(Your goal) Among the entries below, only the lines starting at the one with "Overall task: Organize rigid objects" and ending at the one with "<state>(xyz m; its", both included, are to be printed exactly.

Stored dataset items:
* * * *
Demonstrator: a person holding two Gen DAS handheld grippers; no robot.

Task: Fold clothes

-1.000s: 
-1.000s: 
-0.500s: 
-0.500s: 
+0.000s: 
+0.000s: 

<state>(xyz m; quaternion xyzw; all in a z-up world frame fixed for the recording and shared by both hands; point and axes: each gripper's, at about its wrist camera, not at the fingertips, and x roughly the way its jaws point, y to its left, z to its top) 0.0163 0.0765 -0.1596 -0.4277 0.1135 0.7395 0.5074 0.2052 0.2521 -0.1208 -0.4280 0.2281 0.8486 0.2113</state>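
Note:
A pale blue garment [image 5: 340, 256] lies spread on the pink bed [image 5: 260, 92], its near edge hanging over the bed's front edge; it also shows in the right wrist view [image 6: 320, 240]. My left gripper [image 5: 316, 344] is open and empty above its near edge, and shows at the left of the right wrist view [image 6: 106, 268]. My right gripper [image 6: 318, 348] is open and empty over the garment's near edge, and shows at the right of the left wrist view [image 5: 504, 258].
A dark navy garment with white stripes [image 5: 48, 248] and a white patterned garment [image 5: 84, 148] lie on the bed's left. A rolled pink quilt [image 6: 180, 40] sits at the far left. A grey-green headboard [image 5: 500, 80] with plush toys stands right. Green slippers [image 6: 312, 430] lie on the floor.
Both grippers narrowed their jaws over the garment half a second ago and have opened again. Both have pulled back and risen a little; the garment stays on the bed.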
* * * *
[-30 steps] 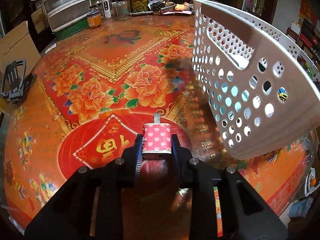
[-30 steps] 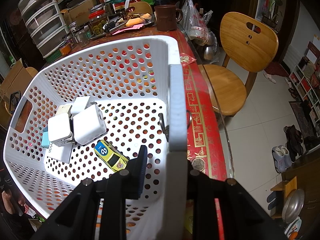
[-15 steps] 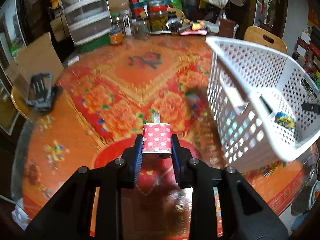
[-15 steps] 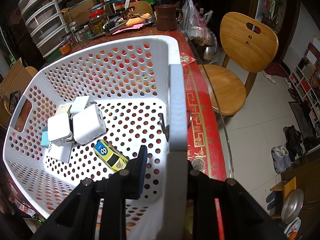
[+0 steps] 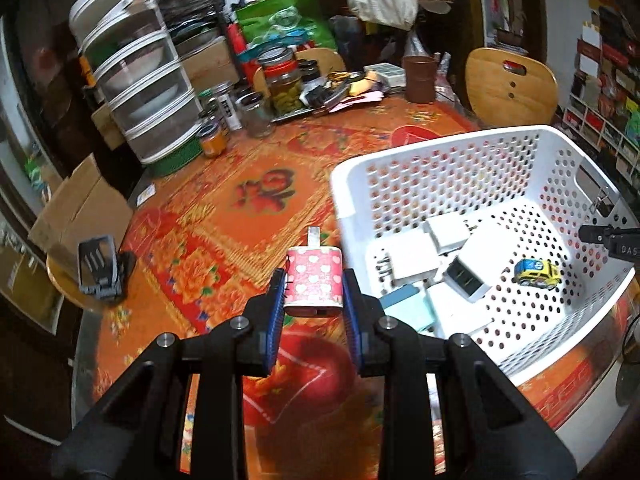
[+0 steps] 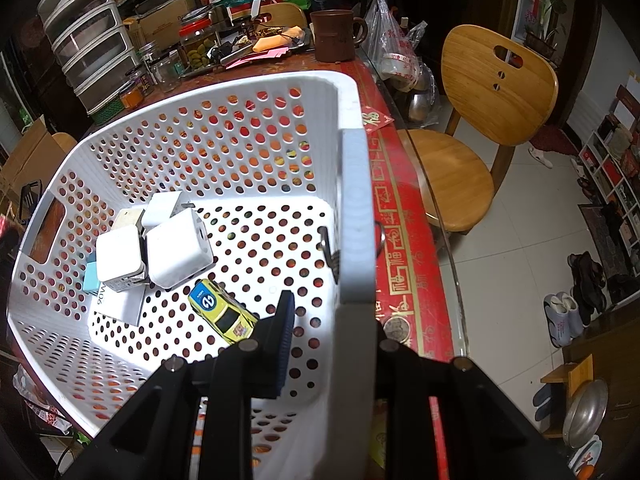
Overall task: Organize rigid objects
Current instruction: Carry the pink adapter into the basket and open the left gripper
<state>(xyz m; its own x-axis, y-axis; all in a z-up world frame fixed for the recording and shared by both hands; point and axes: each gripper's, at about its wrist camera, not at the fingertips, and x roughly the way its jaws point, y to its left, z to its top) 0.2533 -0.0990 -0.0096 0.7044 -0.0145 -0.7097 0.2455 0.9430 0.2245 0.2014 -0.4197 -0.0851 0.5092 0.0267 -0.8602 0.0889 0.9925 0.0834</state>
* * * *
(Solution for this problem)
Overall task: Organize rigid objects
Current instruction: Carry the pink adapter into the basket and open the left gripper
<state>(xyz m; its own x-axis, y-axis; all in a z-up world frame fixed for the recording and shared by both hands; point and axes: each gripper's, at about its wrist camera, not at the fingertips, and x roughly the way its jaws point, y to its left, z to its top) 0.2533 -0.0990 -0.0096 0.7044 -0.0145 -0.7097 0.2455 0.9430 0.2245 0.2014 -0.4197 -0.0851 0.5092 0.0267 -0.8602 0.0889 0.9925 0.0834</state>

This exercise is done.